→ **EXERCISE**
Filter the listing for lines containing "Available".

→ **RECORDS FOR THE TASK**
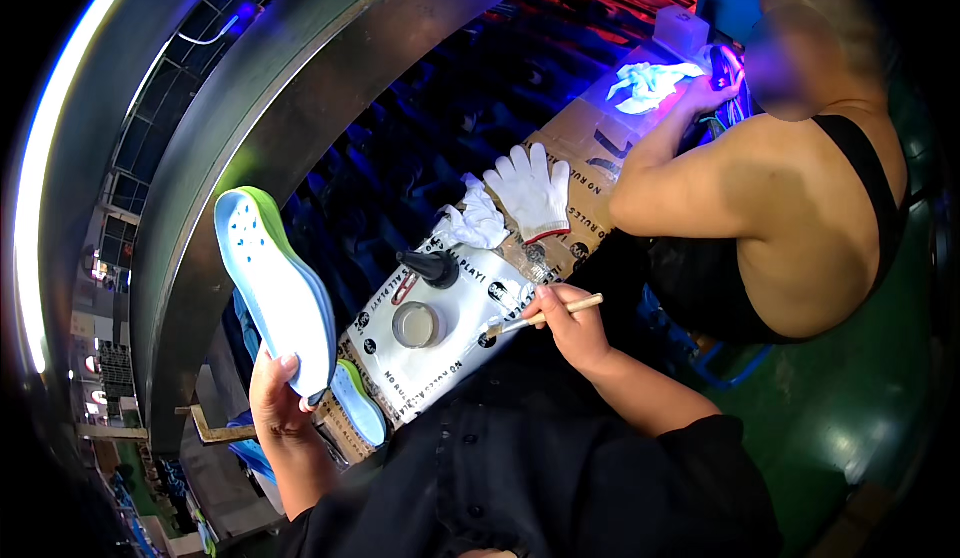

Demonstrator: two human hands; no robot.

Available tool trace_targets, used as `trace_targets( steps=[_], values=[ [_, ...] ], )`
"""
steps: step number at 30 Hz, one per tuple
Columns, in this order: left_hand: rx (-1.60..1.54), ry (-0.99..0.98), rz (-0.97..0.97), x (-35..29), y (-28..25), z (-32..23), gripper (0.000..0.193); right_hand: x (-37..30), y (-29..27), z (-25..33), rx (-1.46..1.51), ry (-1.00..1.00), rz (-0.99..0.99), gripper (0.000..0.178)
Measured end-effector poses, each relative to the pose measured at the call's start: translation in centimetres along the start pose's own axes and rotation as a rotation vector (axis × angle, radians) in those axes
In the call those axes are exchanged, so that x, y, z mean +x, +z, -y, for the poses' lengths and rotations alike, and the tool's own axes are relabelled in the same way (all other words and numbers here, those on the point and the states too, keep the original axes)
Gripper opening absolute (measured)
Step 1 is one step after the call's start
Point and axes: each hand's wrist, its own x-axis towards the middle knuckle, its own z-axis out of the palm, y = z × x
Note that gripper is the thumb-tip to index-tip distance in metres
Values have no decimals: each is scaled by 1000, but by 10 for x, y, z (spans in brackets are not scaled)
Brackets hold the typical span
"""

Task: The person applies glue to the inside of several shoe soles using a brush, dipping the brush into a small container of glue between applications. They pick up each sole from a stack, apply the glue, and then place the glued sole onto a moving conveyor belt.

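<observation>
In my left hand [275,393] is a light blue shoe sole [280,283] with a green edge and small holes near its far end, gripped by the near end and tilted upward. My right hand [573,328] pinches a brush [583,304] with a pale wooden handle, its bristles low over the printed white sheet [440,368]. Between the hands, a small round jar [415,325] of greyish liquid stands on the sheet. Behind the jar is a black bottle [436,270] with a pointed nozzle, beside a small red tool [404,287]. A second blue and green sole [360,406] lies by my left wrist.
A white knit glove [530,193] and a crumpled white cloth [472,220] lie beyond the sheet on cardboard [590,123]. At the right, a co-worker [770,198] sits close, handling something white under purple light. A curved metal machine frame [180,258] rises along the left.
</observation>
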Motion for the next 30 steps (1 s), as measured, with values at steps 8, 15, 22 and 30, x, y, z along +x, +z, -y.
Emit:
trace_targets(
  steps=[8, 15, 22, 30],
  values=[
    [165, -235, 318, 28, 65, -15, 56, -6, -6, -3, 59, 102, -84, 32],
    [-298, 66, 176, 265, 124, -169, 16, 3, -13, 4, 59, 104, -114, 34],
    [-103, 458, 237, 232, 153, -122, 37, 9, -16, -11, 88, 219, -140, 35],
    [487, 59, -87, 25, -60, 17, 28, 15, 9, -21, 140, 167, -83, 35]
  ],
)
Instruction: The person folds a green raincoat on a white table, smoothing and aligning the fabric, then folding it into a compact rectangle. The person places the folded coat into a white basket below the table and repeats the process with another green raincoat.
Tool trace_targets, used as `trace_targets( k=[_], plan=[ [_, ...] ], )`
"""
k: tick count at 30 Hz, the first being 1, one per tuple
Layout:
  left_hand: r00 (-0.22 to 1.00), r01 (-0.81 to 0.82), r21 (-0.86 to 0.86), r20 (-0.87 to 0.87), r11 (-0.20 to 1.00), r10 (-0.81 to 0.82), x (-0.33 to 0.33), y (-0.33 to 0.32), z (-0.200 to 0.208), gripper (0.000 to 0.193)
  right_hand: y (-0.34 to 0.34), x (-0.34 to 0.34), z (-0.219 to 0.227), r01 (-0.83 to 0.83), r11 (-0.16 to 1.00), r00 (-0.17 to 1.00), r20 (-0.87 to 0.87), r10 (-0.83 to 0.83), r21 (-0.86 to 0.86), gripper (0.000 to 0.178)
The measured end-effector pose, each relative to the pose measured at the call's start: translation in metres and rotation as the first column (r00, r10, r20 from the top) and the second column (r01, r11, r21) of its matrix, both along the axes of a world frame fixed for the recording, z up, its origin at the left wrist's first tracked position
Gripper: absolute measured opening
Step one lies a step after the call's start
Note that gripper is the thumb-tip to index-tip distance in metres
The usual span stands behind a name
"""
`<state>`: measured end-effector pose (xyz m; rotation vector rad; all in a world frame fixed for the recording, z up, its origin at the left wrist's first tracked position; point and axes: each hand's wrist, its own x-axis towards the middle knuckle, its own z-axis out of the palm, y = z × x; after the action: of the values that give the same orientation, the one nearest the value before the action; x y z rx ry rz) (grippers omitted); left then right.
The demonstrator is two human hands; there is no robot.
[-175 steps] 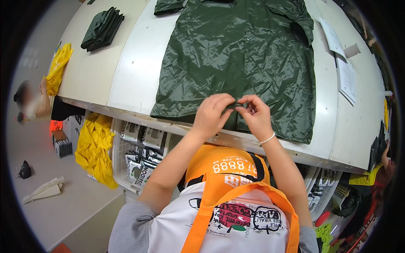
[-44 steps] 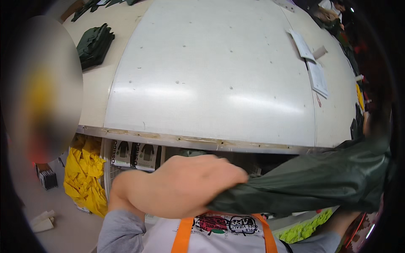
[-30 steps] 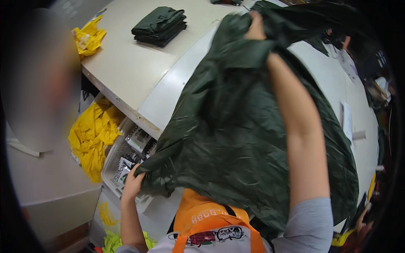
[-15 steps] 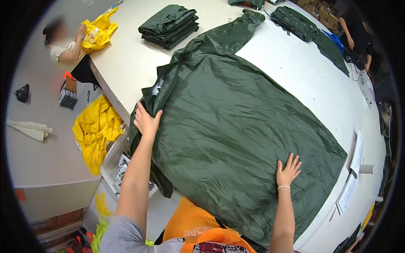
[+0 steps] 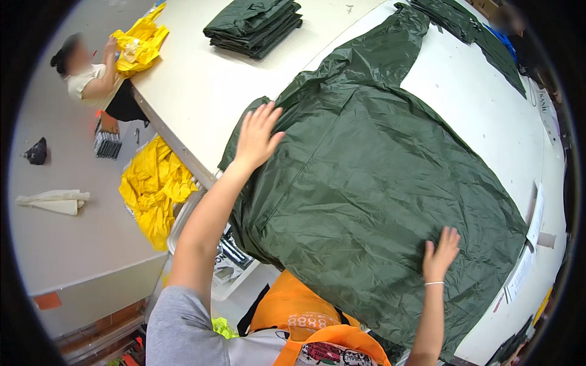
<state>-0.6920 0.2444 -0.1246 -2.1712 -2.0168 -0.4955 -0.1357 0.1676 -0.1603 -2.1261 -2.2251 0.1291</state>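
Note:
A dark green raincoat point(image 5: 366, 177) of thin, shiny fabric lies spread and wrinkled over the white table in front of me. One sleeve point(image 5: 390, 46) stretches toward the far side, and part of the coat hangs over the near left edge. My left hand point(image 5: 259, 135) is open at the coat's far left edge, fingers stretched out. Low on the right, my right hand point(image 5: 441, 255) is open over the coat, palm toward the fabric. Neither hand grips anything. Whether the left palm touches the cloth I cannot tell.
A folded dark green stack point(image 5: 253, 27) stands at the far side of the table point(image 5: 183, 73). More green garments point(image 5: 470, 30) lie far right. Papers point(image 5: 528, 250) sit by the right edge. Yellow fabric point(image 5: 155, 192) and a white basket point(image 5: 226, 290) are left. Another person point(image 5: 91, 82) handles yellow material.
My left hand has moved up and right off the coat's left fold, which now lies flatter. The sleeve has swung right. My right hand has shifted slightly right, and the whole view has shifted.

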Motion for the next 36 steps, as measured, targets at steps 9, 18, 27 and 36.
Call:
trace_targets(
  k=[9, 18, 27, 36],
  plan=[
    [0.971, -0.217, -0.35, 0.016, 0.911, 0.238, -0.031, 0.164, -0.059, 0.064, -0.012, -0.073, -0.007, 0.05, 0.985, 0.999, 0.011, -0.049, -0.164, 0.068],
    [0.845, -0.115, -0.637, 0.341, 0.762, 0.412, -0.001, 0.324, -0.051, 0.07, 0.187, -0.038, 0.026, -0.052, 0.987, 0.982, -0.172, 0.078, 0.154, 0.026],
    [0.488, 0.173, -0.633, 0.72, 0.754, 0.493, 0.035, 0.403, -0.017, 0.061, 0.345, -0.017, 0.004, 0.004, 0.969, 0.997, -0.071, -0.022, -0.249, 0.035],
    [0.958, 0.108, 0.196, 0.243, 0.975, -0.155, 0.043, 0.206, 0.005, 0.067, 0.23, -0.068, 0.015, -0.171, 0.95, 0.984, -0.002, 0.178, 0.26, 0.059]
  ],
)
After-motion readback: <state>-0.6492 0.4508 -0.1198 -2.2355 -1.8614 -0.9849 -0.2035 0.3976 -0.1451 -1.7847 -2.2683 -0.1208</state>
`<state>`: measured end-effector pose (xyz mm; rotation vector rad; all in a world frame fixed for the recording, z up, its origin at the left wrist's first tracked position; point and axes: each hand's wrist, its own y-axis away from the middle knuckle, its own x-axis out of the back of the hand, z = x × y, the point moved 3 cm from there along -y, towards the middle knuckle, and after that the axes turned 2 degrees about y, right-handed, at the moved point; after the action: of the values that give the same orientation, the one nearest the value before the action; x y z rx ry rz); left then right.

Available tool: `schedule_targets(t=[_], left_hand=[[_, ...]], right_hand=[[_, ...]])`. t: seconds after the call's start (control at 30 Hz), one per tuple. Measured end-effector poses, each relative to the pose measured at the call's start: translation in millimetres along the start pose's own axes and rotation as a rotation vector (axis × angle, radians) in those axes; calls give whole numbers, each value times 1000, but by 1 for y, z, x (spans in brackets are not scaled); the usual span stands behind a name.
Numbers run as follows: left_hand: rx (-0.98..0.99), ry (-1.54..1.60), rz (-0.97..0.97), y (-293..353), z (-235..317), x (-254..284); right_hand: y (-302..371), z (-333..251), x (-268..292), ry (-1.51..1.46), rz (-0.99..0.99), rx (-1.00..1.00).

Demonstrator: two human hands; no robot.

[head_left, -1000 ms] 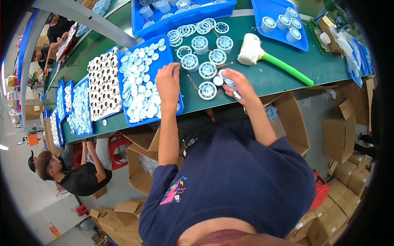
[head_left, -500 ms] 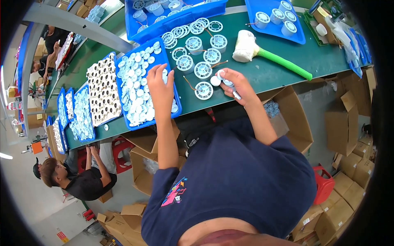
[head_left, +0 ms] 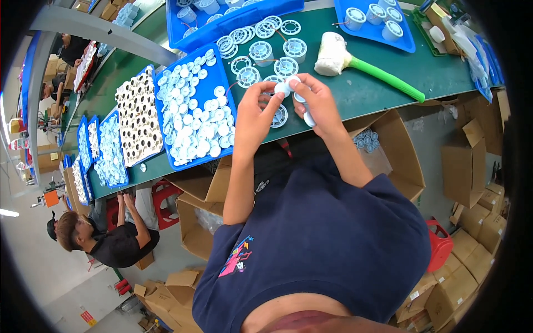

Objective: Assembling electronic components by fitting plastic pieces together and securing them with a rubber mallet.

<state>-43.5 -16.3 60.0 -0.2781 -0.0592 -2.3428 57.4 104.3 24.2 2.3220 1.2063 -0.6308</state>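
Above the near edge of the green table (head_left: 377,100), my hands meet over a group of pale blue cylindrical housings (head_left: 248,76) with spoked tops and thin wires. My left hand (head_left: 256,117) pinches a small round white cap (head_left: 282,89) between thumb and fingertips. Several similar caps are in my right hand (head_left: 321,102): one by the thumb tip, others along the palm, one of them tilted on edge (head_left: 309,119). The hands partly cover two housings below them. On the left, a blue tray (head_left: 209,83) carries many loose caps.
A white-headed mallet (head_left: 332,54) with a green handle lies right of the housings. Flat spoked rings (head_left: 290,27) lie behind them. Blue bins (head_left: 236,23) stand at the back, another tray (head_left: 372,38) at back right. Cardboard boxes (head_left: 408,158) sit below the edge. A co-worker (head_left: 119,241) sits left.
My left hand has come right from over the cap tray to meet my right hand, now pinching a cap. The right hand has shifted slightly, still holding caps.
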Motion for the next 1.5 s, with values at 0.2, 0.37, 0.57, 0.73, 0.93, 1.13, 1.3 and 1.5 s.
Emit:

→ **REPLY TO THE EXERCISE**
Available tool trace_targets, used as `trace_targets( steps=[_], values=[ [_, ...] ], )`
Available tool: `schedule_targets(t=[_], left_hand=[[_, ...]], right_hand=[[_, ...]])`. t: seconds after the call's start (control at 30 Hz), one per tuple. Measured end-effector poses, each relative to the pose measured at the call's start: translation in millimetres along the start pose's own axes and rotation as a rotation vector (axis × angle, radians) in those axes; calls give whole numbers, each value times 1000, but by 1 for y, z, x (spans in brackets are not scaled); the usual span stands behind a name.

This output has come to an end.